Eventually, Aydin earned a tenure-track position as an assistant professor of Earth and atmospheric sciences at Purdue University in 1982. He was promoted to associate professor with tenure in 1987. In 1991, Aydin took a major career gamble. Longing for Stanford, he called his friend David Pollard and they began planning his return. With no tenured positions available, however, returning would mean Aydin’s relinquishing tenure and its guarantee of lifetime employment and academic freedom.
Undeterred, Aydin carved out a niche for himself co-managing with Pollard the Stanford Rock Fracture Project industry affiliates program, through which corporate partners supported their students and research in matters of structural geology. He returned to Stanford in 1991 as associate professor (research), was promoted in 1997 to full professor (research), and retired in 2015.
“I thought his leaving Purdue was risky, but also a courageous move,” Pollard said. “There were no guarantees. Somehow, we made it work for a quarter-century.

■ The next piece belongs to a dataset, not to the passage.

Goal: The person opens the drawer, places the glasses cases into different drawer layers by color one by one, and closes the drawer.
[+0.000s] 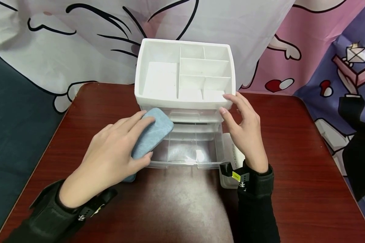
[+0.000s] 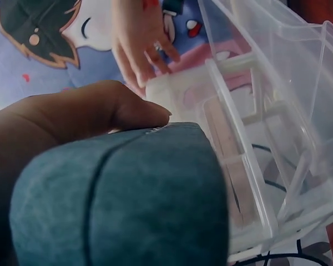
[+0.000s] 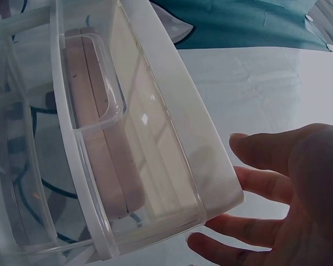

As a teacher and a colleague, he was a demanding and forceful personality, but he was as hard on himself as anyone. He mentored many graduate students who went on to successful careers, and he made major contributions to structural geology.”
Aydin traveled frequently to his homeland to visit family members who were beside him at his death. He was particularly fond of his grandnieces, Nazli, Ipek, and Bahar Avanoglu of Istanbul, Turkey; and his grandnephews, Ozgur Aydinli, and Ulas and Boran Celik, also of Istanbul, Turkey. Aydin was buried in Turkey. No additional memorial service is planned, but more than 60 former students and colleagues gathered for a Zoom remembrance with photos and spoken recollections covering his 50 years with Stanford.